Nigel Davies
- Born: Nigel Gareth Davies 29 March 1965 (age 60) Trimsaran, Wales
- Height: 1.85 m (6 ft 1 in)
- Weight: 91 kg (14 st 5 lb)
- School: Ysgol y Strade
- University: Polytechnic of Wales
- Notable relative: Sam Davies (son)

Rugby union career
- Position: Centre

Amateur team(s)
- Years: Team / Apps / (Points)
- 1983–2000: Llanelli RFC / 498 / (487)

International career
- Years: Team / Apps / (Points)
- 1987–1997: Wales / 29 / (23)

Coaching career
- Years: Team
- 2007: Wales
- 2008–2012: Llanelli Scarlets
- 2012-2014: Gloucester Rugby
- 2015–2017: Ebbw Vale RFC

= Nigel Davies (rugby union) =

Wales international rugby union player (born 1965)

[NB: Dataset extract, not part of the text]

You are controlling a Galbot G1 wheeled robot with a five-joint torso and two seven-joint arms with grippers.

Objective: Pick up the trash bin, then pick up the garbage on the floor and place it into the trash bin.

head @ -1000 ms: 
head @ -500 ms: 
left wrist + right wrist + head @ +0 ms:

Nigel Gareth Davies (born 29 March 1965) is a former Wales international rugby union player, who played his club rugby at Llanelli RFC.

== Playing career ==
Davies was born in Waun y Clun, Trimsaran and as a youth player played for local rugby union club Trimsaran RFC. In his final year of playing for the youth team he was invited by Llanelli RFC to play for them in a friendly match, from which he impressed enough to be selected by the club. Davies played 498 games for Llanelli including nine WRU Challenge Cup finals. During his Llanelli career he scored 115 tries and 487 points in total. Nigel also scored 5 tries whilst playing centre for Wales in 29 appearances.

== Coaching career ==
Davies was appointed assistant coach to the Wales national team under Gareth Jenkins and was appointed caretaker Head Coach following the departure of Jenkins after the 2007 Rugby World Cup. In May 2008 Davies was announced as the head coach of the Scarlets, replacing Phil Davies who moved to the Scarlets board of directors.

In June 2012 Davies joined Gloucester as Director of Rugby. After a poor season in 2013–14, Davies was sacked by Gloucester.

In June 2015 Davies was announced as the head coach of Ebbw Vale RFC. He spent two seasons with the club, before departing in May 2017 to take over as chief executive at Merthyr RFC. He departed the role by 2020, when he twice ran and lost for a seat on the WRU National Council.

In January 2026, Davies returned to the Scarlets as interim Director of Rugby, taking some responsibilities from struggling head coach Dwayne Peel.

== Personal life ==
His son Sam Davies is a professional rugby union player.